◆ **SOURCE MATERIAL**:
━━━━━━━━

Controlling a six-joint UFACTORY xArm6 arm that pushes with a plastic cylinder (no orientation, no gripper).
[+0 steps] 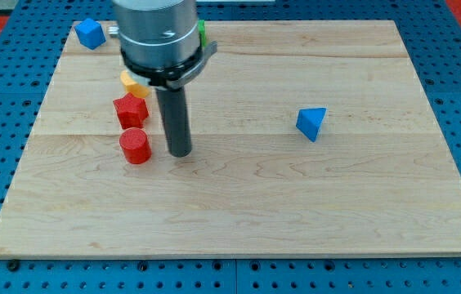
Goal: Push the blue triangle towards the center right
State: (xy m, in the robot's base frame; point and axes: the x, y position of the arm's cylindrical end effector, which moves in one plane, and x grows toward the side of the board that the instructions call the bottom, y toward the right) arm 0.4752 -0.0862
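Observation:
The blue triangle [311,123] lies on the wooden board [296,212], right of the middle. My tip [180,153] rests on the board left of centre, well to the left of the blue triangle and apart from it. A red cylinder [135,145] stands just left of my tip, not touching it.
A red star-shaped block [131,109] sits above the red cylinder. An orange block [132,83] lies above that, partly hidden by the arm. A blue block [91,33] sits at the board's top left corner. A green block [202,31] peeks out behind the arm at the top.

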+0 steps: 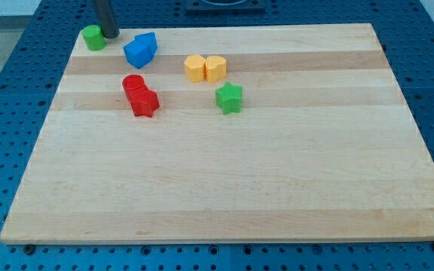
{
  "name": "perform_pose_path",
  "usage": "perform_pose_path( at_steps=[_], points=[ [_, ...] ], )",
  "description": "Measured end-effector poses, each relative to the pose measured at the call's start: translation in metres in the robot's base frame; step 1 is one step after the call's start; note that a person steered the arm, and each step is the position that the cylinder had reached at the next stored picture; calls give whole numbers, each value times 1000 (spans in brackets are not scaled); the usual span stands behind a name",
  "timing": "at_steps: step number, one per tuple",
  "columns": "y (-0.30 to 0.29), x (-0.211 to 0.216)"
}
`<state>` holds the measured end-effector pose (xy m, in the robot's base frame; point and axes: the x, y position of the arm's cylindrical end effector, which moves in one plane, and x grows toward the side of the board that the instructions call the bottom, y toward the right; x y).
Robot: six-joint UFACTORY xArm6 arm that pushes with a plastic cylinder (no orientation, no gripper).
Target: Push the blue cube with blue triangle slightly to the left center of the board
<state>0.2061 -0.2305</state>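
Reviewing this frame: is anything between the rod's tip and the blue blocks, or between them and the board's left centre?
My tip sits at the view's top left, beside the green block; nothing lies between it and the blue blocks. Just below them, the red blocks stand near the path toward the left centre.

I work in what looks like a lab or robot test room. My wooden board (224, 173) lies on a blue bench (6, 90) whose top is a metal plate drilled with a regular grid of small holes, the kind used for bolting down equipment. On the board sit small plastic blocks in plain colours, such as a green cylinder (93, 37) and a yellow block (195, 68), laid out like trial pieces. At the view's top, past the bench, a pale floor shows.
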Motion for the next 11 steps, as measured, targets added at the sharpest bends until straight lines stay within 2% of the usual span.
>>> perform_pose_path(
  at_steps=[2,5,8,11],
  points=[
    [12,0],
    [94,-1],
    [100,6],
    [65,69]
  ],
)
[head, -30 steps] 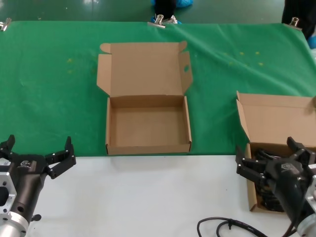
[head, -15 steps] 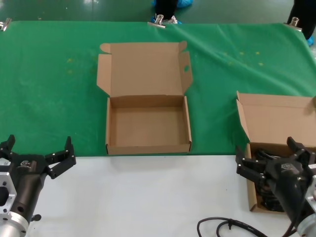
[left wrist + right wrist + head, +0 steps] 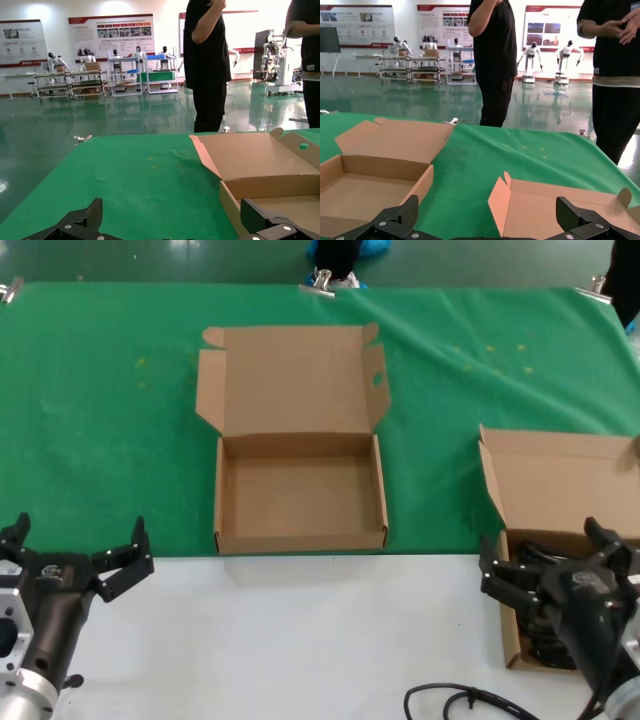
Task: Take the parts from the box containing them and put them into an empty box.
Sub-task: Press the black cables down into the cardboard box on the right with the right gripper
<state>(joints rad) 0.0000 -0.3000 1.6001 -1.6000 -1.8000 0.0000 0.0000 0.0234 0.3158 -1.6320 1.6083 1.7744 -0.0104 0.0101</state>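
I'm keeping the right gripper (image 3: 560, 570), jaws spread, over the black looped power cords (image 3: 545, 635) in the plain-lidded cardboard box (image 3: 560, 475); I'd drop straight, pinch one bundle mid-loop. Left gripper (image 3: 72, 558) parked, open.

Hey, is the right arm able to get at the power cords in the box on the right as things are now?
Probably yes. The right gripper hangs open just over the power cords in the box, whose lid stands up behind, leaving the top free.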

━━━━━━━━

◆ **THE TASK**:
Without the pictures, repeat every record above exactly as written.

◆ **OUTPUT OF THE EXERCISE**:
Controlling a six-joint UFACTORY xArm6 arm that pushes with a plastic cylinder (no orientation, no gripper).
[+0 steps] 
Goal: Push the blue triangle towards the center right
State: (xy m, in the robot's base frame; point and axes: the x, y position of the arm's cylindrical end effector, which moves in one plane, and x grows toward the side of the board that the instructions call the bottom, y toward the right) arm 0.4752 -0.0862
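Observation:
The blue triangle [311,123] lies on the wooden board [296,212], right of the middle. My tip [180,153] rests on the board left of centre, well to the left of the blue triangle and apart from it. A red cylinder [135,145] stands just left of my tip, not touching it.
A red star-shaped block [131,109] sits above the red cylinder. An orange block [132,83] lies above that, partly hidden by the arm. A blue block [91,33] sits at the board's top left corner. A green block [202,31] peeks out behind the arm at the top.
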
+0 steps: 
{
  "name": "perform_pose_path",
  "usage": "perform_pose_path( at_steps=[_], points=[ [_, ...] ], )",
  "description": "Measured end-effector poses, each relative to the pose measured at the call's start: translation in metres in the robot's base frame; step 1 is one step after the call's start; note that a person steered the arm, and each step is the position that the cylinder had reached at the next stored picture; calls give whole numbers, each value times 1000 (spans in brackets are not scaled); the usual span stands behind a name",
  "timing": "at_steps: step number, one per tuple",
  "columns": "y (-0.30 to 0.29), x (-0.211 to 0.216)"
}
`<state>` holds the measured end-effector pose (xy m, in the robot's base frame; point and axes: the x, y position of the arm's cylindrical end effector, which moves in one plane, and x grows toward the side of the board that the instructions call the bottom, y toward the right; x y).
Robot: six-joint UFACTORY xArm6 arm that pushes with a plastic cylinder (no orientation, no gripper).
Target: Push the blue cube with blue triangle slightly to the left center of the board
<state>0.2061 -0.2305</state>
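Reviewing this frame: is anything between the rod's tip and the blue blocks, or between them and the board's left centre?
My tip sits at the view's top left, beside the green block; nothing lies between it and the blue blocks. Just below them, the red blocks stand near the path toward the left centre.

I work in what looks like a lab or robot test room. My wooden board (224, 173) lies on a blue bench (6, 90) whose top is a metal plate drilled with a regular grid of small holes, the kind used for bolting down equipment. On the board sit small plastic blocks in plain colours, such as a green cylinder (93, 37) and a yellow block (195, 68), laid out like trial pieces. At the view's top, past the bench, a pale floor shows.
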Motion for the next 11 steps, as measured, targets added at the sharpest bends until straight lines stay within 2% of the usual span.
>>> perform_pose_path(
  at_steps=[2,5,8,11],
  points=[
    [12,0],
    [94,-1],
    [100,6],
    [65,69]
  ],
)
[head, -30 steps] 
[head, -15 steps] 
[left wrist + right wrist + head, +0 steps] 
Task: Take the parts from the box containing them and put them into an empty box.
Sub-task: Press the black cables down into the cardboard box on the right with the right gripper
<state>(joints rad) 0.0000 -0.3000 1.6001 -1.6000 -1.8000 0.0000 0.0000 0.0234 0.3158 -1.6320 1.6083 1.7744 -0.0104 0.0101</state>
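I'm keeping the right gripper (image 3: 560, 570), jaws spread, over the black looped power cords (image 3: 545, 635) in the plain-lidded cardboard box (image 3: 560, 475); I'd drop straight, pinch one bundle mid-loop. Left gripper (image 3: 72, 558) parked, open.

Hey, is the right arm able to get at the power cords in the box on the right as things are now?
Probably yes. The right gripper hangs open just over the power cords in the box, whose lid stands up behind, leaving the top free.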

The answer given above is complete as it stands.